- _Work to be completed_:
For the entries below, report the number of lines where the string "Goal" appears, and only that number.

Records from a data collection
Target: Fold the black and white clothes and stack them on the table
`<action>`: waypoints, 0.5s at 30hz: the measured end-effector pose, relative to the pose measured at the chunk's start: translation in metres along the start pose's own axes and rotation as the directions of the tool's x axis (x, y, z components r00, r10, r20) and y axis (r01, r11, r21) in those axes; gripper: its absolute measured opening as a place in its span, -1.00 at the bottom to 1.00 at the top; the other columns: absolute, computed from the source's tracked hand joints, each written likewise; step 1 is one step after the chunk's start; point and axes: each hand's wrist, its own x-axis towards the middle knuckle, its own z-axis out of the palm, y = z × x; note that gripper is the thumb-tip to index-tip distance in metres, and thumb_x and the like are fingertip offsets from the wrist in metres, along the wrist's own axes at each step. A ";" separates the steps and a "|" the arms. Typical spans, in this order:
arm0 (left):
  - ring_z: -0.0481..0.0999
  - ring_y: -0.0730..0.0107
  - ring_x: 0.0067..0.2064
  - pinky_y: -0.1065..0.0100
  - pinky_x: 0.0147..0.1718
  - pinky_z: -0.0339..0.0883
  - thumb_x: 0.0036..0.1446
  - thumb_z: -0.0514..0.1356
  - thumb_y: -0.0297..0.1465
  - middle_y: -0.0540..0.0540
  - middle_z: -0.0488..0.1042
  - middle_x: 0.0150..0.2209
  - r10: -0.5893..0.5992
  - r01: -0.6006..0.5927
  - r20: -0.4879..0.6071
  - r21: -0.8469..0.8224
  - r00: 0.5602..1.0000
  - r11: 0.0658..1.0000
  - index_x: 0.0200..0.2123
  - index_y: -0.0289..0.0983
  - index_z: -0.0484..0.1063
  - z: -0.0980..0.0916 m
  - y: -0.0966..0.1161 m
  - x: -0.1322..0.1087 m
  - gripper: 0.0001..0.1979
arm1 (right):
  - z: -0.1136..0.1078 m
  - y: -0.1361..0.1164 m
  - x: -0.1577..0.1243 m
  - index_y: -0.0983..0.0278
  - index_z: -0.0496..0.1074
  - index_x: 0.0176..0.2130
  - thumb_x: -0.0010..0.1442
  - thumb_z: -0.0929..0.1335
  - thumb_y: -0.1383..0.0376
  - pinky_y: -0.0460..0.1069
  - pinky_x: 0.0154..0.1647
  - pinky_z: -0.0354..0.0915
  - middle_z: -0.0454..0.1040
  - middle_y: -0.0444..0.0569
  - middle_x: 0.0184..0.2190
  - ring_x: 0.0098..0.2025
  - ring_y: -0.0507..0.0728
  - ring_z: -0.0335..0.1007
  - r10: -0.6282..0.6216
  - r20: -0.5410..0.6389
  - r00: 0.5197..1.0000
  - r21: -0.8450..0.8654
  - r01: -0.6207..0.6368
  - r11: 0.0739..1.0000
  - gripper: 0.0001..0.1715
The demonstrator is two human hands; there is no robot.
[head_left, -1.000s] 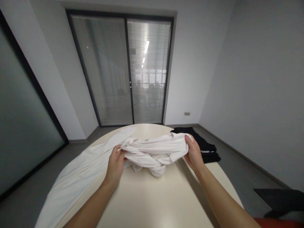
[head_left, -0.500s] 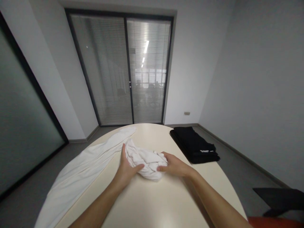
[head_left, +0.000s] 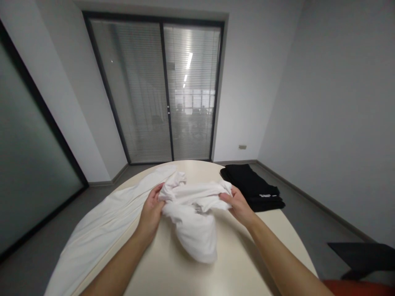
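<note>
A crumpled white cloth garment hangs between my two hands above the table, its lower part drooping toward me. Its exact kind does not show through the folds. My left hand is closed on the garment's left end, thumb in front. At the right end, my right hand pinches the fabric between thumb and fingers. Past my left hand, a long white cloth lies along the table's left side. Beyond my right hand sits a stack of folded black clothes with small white lettering near its front edge.
The round cream table fills the lower middle. A black chair part and a red surface are at the lower right. Behind the table stand glass panels with blinds and a white wall.
Both hands have lifted the white garment off the table and moved apart. The fabric is stretched sideways now, with a loose part hanging down. The black stack and long white cloth stay put.
</note>
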 end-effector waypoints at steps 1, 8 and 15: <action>0.40 0.08 0.19 0.13 0.14 0.29 -0.05 0.25 -0.40 -0.21 0.40 0.17 0.029 -0.024 -0.056 0.089 0.998 0.996 0.12 -0.23 0.29 -0.004 -0.006 0.004 -0.40 | 0.002 0.003 0.002 0.21 0.42 -0.05 0.05 0.49 0.01 -0.01 -0.21 0.33 0.53 -0.01 -0.19 -0.23 0.14 0.45 -0.027 -0.045 0.999 0.017 0.028 0.999 -0.45; 0.12 -0.03 0.36 0.00 0.31 0.00 -0.03 0.36 -0.20 -0.34 0.05 0.36 -0.080 0.049 0.027 0.593 0.996 0.803 0.23 -0.29 0.21 -0.013 -0.051 0.001 -0.22 | 0.002 0.049 0.007 0.11 -0.42 0.42 0.06 0.50 0.04 0.16 0.11 0.28 0.38 0.13 0.14 0.03 0.17 0.41 0.167 0.039 0.985 -0.099 -0.163 0.982 0.35; 0.08 0.19 0.38 0.09 0.36 -0.14 -0.04 0.12 -0.58 -0.13 0.12 0.36 -0.060 -0.267 0.474 0.592 0.879 0.760 0.00 -0.18 0.45 -0.002 -0.036 -0.016 -0.51 | 0.008 0.062 -0.001 0.12 -0.34 0.42 0.06 0.51 0.13 0.04 -0.07 0.34 0.38 0.10 0.08 -0.12 0.10 0.40 0.213 0.234 0.949 -0.379 -0.113 0.919 0.30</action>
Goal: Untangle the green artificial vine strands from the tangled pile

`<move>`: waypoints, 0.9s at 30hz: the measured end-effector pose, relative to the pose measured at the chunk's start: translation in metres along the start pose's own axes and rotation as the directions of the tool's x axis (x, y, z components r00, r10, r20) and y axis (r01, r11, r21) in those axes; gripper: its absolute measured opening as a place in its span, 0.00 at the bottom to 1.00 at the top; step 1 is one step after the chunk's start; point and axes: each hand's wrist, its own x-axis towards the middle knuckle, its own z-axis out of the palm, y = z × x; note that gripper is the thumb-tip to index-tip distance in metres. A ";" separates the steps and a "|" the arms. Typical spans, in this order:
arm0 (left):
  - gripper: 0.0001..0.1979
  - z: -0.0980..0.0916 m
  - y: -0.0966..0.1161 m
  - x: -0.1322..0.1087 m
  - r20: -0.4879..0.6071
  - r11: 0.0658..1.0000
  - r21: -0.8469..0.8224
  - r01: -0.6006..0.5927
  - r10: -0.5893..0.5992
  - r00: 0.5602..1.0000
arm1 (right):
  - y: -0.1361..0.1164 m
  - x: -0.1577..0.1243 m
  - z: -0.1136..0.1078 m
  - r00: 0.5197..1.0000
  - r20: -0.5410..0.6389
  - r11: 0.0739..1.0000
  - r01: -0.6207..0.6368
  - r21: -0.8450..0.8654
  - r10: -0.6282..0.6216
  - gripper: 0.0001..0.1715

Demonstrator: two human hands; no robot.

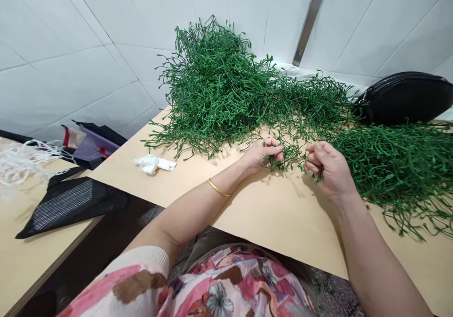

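Green tuft [290,154] spans nine to three o'clock

The left hand's [257,157] fingers pinch the tuft's nine o'clock end; the right hand's [330,167] fingers, curled together around a green strand [318,179], meet its three o'clock side, equally near. On the worktop [269,213], a tall sprig heap [215,88] lies toward eleven, a lower pile [399,159] at three.

White tiled wall [92,20], pale tabletop [262,213], speckled floor [334,293]
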 end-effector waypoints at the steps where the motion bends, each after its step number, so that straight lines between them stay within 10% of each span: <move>1: 0.12 0.001 0.000 -0.001 -0.004 1.000 0.028 -0.011 0.011 1.000 | 0.000 -0.001 0.002 1.000 0.002 0.996 0.023 -0.087 -0.023 0.19; 7: 0.11 0.005 -0.001 -0.003 0.001 0.985 0.160 -0.064 0.065 0.998 | 0.009 -0.003 0.007 0.994 0.078 0.882 0.100 -0.460 -0.072 0.19; 19: 0.18 0.014 0.006 -0.007 0.064 0.920 0.383 -0.079 0.059 0.996 | 0.016 0.003 0.000 0.991 0.117 0.891 0.108 -0.440 -0.063 0.13; 27: 0.06 0.010 0.003 -0.005 0.021 0.952 0.306 -0.026 0.020 1.000 | 0.010 0.001 -0.003 0.926 -0.018 0.801 0.317 -0.508 -0.377 0.10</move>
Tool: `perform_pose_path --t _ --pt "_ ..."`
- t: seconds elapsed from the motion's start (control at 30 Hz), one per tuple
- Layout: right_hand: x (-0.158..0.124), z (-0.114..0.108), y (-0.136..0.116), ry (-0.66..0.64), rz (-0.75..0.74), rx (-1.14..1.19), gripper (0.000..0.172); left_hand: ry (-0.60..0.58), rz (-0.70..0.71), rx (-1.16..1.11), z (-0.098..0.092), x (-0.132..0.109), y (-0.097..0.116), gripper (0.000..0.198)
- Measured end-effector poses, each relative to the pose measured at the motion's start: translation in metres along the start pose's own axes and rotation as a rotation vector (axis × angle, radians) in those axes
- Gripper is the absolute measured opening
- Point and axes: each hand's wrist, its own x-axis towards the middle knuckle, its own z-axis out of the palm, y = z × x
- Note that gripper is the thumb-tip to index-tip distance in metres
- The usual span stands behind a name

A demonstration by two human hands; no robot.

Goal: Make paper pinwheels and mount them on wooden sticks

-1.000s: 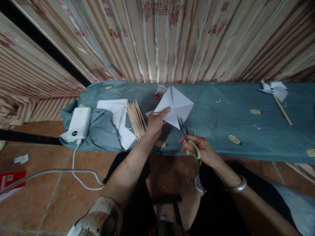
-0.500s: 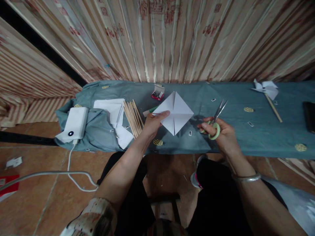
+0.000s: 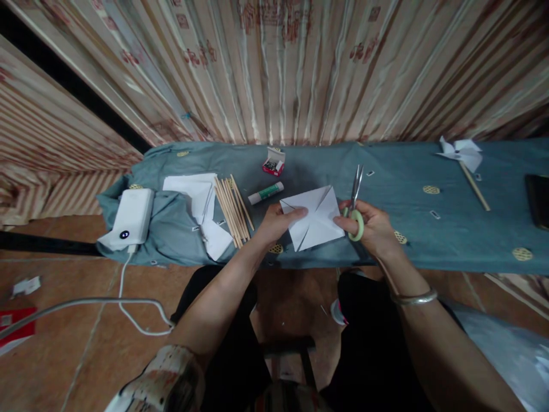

- _Answer below_:
2